A l'approche du défilé, effervescence chez la créatrice de mode Pauline Dujancourt
Londres - A quelques jours de son troisième défilé de mode, dimanche lors de la Fashion Week de Londres, l'excitation et la nervosité montent chez la créatrice française Pauline Dujancourt. Le show ne durera que quelques minutes mais ce sont des mois de travail que jugeront ses 450 invités.
"Je passe un peu par toutes les émotions", raconte à l'AFP en souriant Pauline Dujancourt, 31 ans. "Il y a des jours où je suis super excitée, où j'ai plein d'idées et d'autres, où je suis en mode : mais pourquoi j'ai choisi cette couleur, ces tissus ?".
Après la Fashion Week de New York et avant celles de Milan et Paris, celle de Londres accueillera des dizaines de défilés de jeudi à lundi. La capitale britannique est connue pour son énergie et ses jeunes créateurs. Parmi eux, Pauline Dujancourt, qui a lancé sa marque en avril 2022, après ses études dans de prestigieux établissement, l'école Duperré à Paris et Central Saint Martins à Londres.
Elle a commencé en novembre à travailler avec son équipe sur la collection automne-hiver 2026/2027 qu'elle présentera dimanche à ses invités - journalistes, clients VIP ou distributeurs.
Sueurs froides
Le moment est crucial pour les créateurs, et génère inévitablement des sueurs froides pour savoir si tout va bien se passer. "Un vrai cauchemar" serait qu'une mannequin tombe sur le podium ou que des vêtements craquent devant les photographes, dit Pauline Dujancourt. "J'ai rêvé une fois que j'avais oublié de m'habiller avant de sortir pour saluer les invités!", plaisante-t-elle.

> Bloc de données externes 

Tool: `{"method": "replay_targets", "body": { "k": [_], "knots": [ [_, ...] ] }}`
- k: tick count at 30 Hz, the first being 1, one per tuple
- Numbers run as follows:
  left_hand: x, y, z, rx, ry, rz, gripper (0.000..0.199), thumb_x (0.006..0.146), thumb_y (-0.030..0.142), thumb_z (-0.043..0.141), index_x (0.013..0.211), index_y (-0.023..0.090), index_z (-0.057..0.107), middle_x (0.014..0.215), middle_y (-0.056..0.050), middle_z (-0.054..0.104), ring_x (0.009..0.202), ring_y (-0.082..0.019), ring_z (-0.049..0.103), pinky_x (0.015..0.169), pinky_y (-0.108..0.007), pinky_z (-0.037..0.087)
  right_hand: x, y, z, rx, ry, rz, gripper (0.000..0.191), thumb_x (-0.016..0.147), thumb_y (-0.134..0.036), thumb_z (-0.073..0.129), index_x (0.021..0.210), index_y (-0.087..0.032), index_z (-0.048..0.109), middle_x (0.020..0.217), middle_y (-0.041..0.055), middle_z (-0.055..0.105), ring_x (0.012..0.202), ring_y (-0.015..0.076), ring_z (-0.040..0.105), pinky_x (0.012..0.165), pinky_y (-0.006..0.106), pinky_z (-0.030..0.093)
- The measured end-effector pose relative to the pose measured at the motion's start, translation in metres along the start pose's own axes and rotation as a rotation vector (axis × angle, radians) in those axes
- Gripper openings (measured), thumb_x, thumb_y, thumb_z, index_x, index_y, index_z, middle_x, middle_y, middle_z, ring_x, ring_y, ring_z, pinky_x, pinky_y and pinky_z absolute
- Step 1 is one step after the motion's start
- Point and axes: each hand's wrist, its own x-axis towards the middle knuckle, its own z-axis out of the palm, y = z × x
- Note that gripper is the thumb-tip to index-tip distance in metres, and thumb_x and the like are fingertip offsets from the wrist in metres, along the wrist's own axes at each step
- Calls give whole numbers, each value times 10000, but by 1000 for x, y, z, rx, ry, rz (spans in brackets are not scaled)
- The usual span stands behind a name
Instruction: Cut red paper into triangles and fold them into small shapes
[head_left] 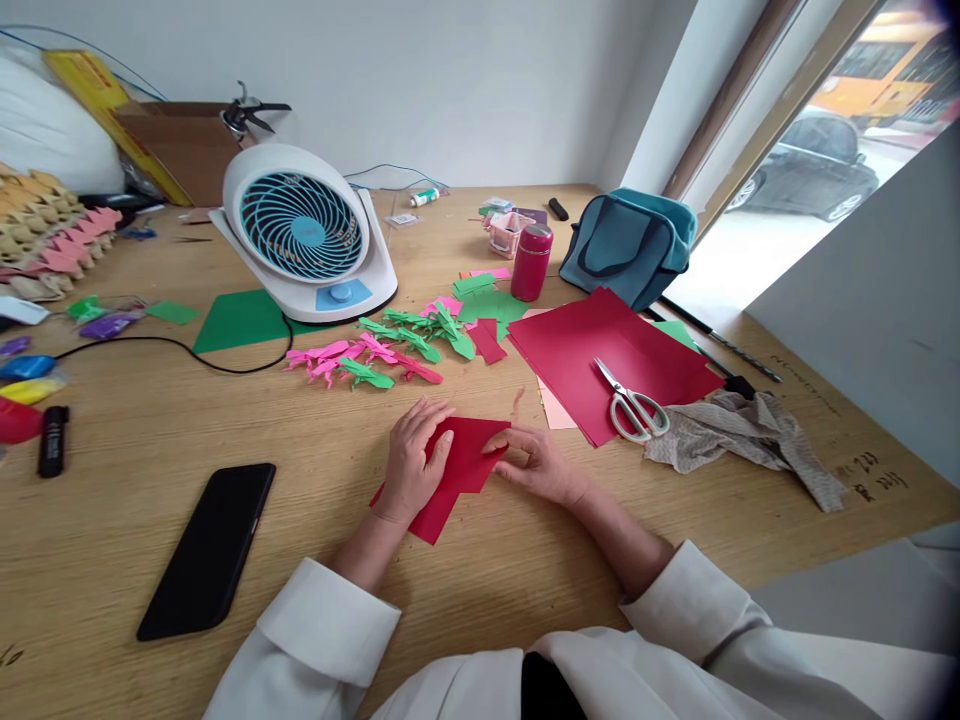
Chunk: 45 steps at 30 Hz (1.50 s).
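A piece of red paper [466, 450] lies on the wooden table in front of me, with a narrower strip sticking out toward me. My left hand [417, 460] rests on its left part, fingers stretched out and thumb apart, pressing it down. At the right edge, my right hand [538, 464] pinches the paper between thumb and fingers. Just beyond my hands are several folded paper insect shapes in green [405, 338], pink [330, 357] and red [417, 370]. White-handled scissors [634, 408] lie on a stack of large red sheets [611, 350] to the right.
A white fan [307, 230] stands at the back left, its black cord running left. A black phone [210, 550] lies left of my hands. Farther back are a red flask [532, 262] and a blue bag [630, 245]. A crumpled grey cloth [739, 440] lies right.
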Motion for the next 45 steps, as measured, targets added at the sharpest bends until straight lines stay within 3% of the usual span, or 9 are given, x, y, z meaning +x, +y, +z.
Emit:
{"method": "replay_targets", "body": {
  "k": [3,7,13,19,22,33,40,42,45],
  "knots": [
    [1,-3,0,58,-47,3,270,945,255,512,1179,224,642,1253,-72,680,1339,-275,485,1119,-524,362,0,0,0,-27,-42,-6,223,919,-408,631,989,-203,685,949,76,725,881,195,681,825,335,537],
    [3,-4,-2,108,-91,10,160,914,272,565,1017,224,678,1086,-63,722,1166,-267,583,1049,-487,396,-1,2,-3,-53,-73,-6,233,926,-418,622,995,-205,687,954,78,720,898,201,681,823,334,534],
    [1,-7,-1,184,-197,48,364,969,307,475,1311,238,580,1261,-87,673,1330,-299,458,1110,-554,270,-2,5,-6,-65,-101,-37,212,930,-394,626,1017,-211,688,966,78,714,899,200,672,821,328,534],
    [4,-7,-4,234,-147,54,163,897,322,591,998,243,691,968,-67,662,994,-267,562,1000,-484,362,0,3,-6,-46,-122,-64,203,928,-382,629,1006,-205,691,969,81,703,894,198,668,824,323,538],
    [4,-8,-5,240,-131,49,87,886,304,605,890,239,663,895,-53,643,940,-256,558,929,-441,385,0,1,-7,-49,-154,-77,199,932,-363,621,1020,-198,687,967,83,698,896,197,663,825,321,535],
    [1,1,-5,227,-123,91,85,904,239,589,820,238,600,818,1,714,835,-218,617,888,-412,341,0,1,-8,-23,-233,-34,248,884,-240,633,1130,-206,629,1112,94,704,993,217,670,890,347,523],
    [1,-2,-4,114,-171,108,88,924,216,565,852,233,612,823,4,711,823,-198,629,815,-366,384,1,2,-20,-27,-238,45,188,887,-254,648,1063,-189,647,983,70,708,857,189,676,788,308,540],
    [1,-1,-4,80,-186,100,79,928,209,556,886,235,618,852,3,712,839,-194,629,818,-357,394,1,4,-23,-29,-261,31,162,886,-276,670,1022,-189,666,1019,82,689,918,196,667,855,330,532],
    [1,2,-4,38,-218,77,111,934,177,524,972,239,608,938,-5,718,889,-191,630,852,-356,404,2,8,-25,-3,-287,7,169,859,-287,718,987,-180,699,1235,128,600,1133,233,611,983,368,490]
  ]
}}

Depuis plusieurs semaines, l'agenda est réglé comme du papier à musique. La créatrice travaille en permanence avec quatre assistantes stylistes mais avant le défilé, l'équipe s'élargit à une cinquantaine de personnes, dont des freelances et des stagiaires.
Pauline Dujancourt est connue pour son travail sur la maille, qu'elle veut "sensuelle, légère, en mouvement". Elle a été parmi les finalistes du prix LVMH, a remporté le concours du magazine Elle UK pour les jeunes talents, et est soutenue par le British Fashion Council. Elle a des clientes au Japon, aux Etats-Unis, en France, au Royaume-Uni et des commandes pour des robes de mariée.
Sa nouvelle collection est "un hommage" aux femmes victimes des chasses aux sorcières à travers l'Histoire. "L'idée, c'est de leur donner une voix alors qu'elles ont été réduites au silence et d'amener de la beauté et de la poésie autour de ça, malgré la noirceur du sujet", explique la créatrice.
"Baby Blues"
A deux semaines du défilé, de jeunes couturières tricotaient des fleurs en crochet, mêlant mohair et fil métallisé japonais, dans un atelier situé au sud de Londres, avec vue imprenable sur la Tamise et Big Ben. Les looks étaient encore "en morceaux" séparés.
Puis est venu le temps de l'assemblage. "C'est un peu le moment magique où les pièces commencent à vivre", explique Pauline Dujancourt, avec ses grands yeux bleus et ses longs cheveux bruns.
A moins d'une semaine du défilé ont démarré les journées d'essayage sur une mannequin cabine, puis le casting pour trouver les mannequins. La veille du show, place aux derniers essayages, aux tests pour le maquillage, les cheveux. Et enfin, le dimanche matin, la répétition générale.
Le jour J, les imprévus ne sont pas à exclure. Lors du précédent défilé en septembre, plusieurs mannequins étaient très en retard, bloquées sur un autre show.
"Elles sont arrivées avec le maquillage du défilé précédent. Il a fallu les habiller et les maquiller en même temps. J'étais au bout de ma vie", raconte Pauline Dujancourt.
Le show, où environ 25 looks défilent, passe "comme un flash" et après "c'est vraiment le baby blues", a-t-elle raconté. "On a l'impression qu'on est sous adrénaline pendant trois mois. On n'a plus faim, plus sommeil. Et d'un coup, c'est fini".
Après la Fashion Week de Londres, Pauline Dujancourt traversera la Manche pour rencontrer des acheteurs sur un showroom à Paris. Puis rapidement, viendra le moment de penser au défilé suivant, en septembre 2026.